▸ WORK REQUEST: Copy exactly, please, each line of the data below until the line that contains "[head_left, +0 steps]" has been copied, beginning at the top.

*** Opening GIVEN MATERIAL ***

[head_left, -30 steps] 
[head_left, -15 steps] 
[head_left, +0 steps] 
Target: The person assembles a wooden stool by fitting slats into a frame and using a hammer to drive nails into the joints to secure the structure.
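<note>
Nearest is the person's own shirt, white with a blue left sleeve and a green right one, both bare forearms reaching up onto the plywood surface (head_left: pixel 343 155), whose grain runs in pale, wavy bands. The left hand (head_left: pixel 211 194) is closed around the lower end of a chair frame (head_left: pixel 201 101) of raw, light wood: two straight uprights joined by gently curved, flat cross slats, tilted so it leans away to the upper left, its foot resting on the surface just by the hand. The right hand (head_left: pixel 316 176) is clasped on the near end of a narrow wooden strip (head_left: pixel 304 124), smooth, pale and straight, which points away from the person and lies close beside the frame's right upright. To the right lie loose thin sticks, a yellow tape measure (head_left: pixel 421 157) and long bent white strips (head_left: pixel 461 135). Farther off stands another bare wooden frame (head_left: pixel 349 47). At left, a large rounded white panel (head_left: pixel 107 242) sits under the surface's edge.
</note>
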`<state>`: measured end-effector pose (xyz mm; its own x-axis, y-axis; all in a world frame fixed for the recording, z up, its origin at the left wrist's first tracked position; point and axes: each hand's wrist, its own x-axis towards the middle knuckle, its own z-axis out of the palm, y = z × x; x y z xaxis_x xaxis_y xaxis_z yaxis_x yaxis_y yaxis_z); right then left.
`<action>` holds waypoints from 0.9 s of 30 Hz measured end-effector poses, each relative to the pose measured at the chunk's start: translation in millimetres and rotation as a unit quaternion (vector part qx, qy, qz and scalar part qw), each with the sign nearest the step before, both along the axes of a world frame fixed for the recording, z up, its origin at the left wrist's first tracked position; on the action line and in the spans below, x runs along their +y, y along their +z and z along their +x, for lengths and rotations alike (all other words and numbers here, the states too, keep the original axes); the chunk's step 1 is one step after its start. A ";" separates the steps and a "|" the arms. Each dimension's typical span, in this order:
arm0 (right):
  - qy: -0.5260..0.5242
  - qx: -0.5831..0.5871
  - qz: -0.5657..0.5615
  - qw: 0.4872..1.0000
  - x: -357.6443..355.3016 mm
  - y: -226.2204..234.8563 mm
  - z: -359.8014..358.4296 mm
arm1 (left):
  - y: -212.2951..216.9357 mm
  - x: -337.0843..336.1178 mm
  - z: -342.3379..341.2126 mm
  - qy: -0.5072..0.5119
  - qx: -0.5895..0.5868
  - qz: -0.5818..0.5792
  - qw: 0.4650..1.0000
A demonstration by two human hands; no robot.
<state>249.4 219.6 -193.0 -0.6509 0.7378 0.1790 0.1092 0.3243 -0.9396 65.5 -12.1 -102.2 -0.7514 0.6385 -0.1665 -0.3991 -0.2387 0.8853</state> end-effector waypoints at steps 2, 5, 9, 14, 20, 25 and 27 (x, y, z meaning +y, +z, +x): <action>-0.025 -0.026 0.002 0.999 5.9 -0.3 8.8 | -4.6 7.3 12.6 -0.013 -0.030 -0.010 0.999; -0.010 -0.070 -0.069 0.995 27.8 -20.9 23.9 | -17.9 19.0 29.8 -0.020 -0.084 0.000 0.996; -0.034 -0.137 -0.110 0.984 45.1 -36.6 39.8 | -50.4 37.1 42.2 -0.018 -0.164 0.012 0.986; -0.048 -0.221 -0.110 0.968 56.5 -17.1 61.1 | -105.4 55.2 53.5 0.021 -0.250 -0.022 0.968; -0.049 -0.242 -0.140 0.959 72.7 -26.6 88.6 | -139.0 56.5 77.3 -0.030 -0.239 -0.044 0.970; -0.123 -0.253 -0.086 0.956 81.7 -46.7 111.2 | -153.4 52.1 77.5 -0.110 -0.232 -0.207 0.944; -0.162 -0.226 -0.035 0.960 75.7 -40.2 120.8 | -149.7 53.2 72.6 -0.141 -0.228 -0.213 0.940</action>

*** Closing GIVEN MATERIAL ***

▸ RESPONSE TO THIS EXERCISE:
[head_left, -30 steps] 
[head_left, -15 steps] 
[head_left, +0 steps] 

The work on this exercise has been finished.